Key words: Metronidazole     Naphthalimide     Antibacterial     Supramolecular     DNA    
1. Introduction

Metronidazole is a widely used clinical drug for the treatment of infectious diseases. Despite of its long term clinical use, there is less report about the incidence of its resistance. Therefore, much research has been directing towards its derivatives, so far many metronidazole derivatives as drugs like ornidazole, secnidazole, tinidazole and nimorazole have been successfully developed and extensively used in clinic [1]. This encourages continuous exploration to investigate metronidazole derivatives with potential medicinal application. It has been found that the formed reactive intermediates in microorganisms via the reduction of nitro group in metronidazole can covalently bind with DNA and trigger the adverse effects [2], so the sterical protection of nitro group is necessary to improve the metabolism and physicochemical property [3]. Our previous work revealed the introduction of a large structural fragment such as berberine and quinolone into metronidazole nucleus can not only exhibit good antimicrobial activities, but also broaden the antimicrobial spectrum [4]. However, to our best knowledge, the combination of metronidazole with napthalimide skeleton was seldom reported.

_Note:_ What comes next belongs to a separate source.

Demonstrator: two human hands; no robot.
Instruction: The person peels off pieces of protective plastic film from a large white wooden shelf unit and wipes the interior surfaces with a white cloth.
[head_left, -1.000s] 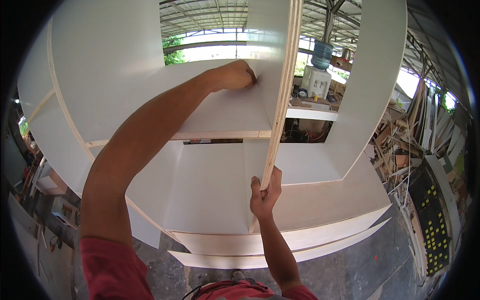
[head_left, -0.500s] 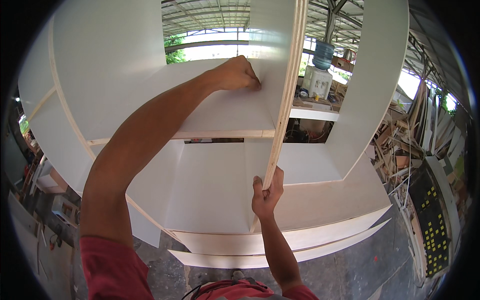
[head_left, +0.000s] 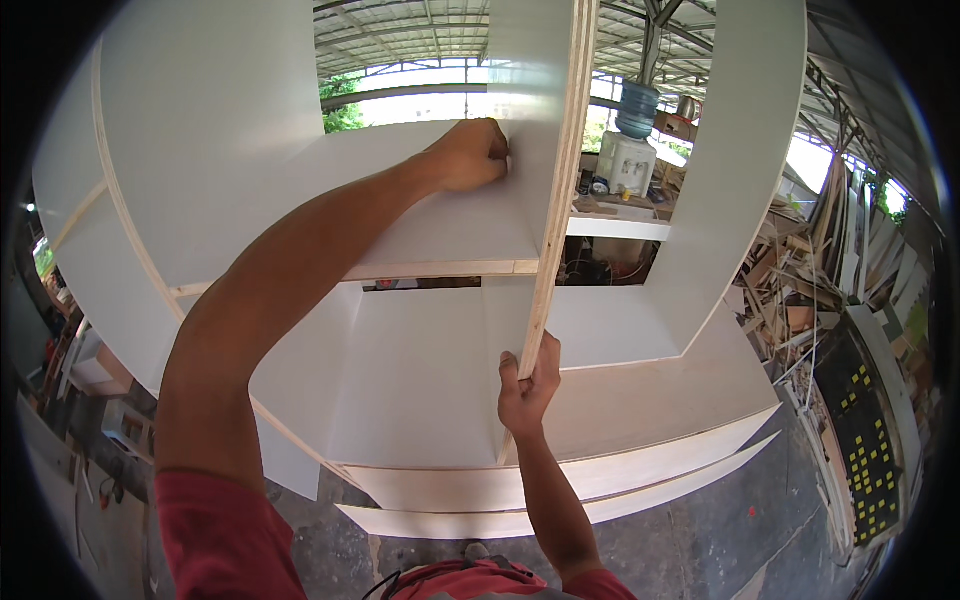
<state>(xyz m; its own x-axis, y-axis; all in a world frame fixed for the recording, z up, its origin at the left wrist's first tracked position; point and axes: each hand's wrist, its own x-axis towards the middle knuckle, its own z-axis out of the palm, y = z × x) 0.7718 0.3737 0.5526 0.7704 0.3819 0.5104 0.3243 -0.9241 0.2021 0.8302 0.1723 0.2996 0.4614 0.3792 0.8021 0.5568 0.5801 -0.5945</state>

Naphthalimides have large π-deficient aromatic backbone with cyclic double imides and a naphthalene framework. The special structure makes naphthalimides readily interact with biological active sites via supramolecular interactions such as π-π stacking, cation-π, coordination bonds, hydrogen bonds, ion-dipole, hydrophobic effect, van der Waals and so on, thus exhibiting various biological activities [5]. In particular, some naphthalimide-based compounds like amonafide, mitonafide, elinafide and bisnafide have already shown large potentiality in the treatment of cancers by supramolecular interactions with biological molecule DNA or topoisomerase Ⅱ (Top Ⅱ) [6]. Recently, much literature showed that naphthalimides should also have quite large possibility as new type of antimicrobial agents [7]. Imidazolyl, 1, 2, 3-triazolyl and benzimidazolyl naphthalimides were found to display comparable or even superior antimicrobial activities to the standard drugs Norfloxacin, Chloromycin and Fluconazole [8]. Therefore, it is worth further studying naphthalimide derivatives as new antimicrobial agents.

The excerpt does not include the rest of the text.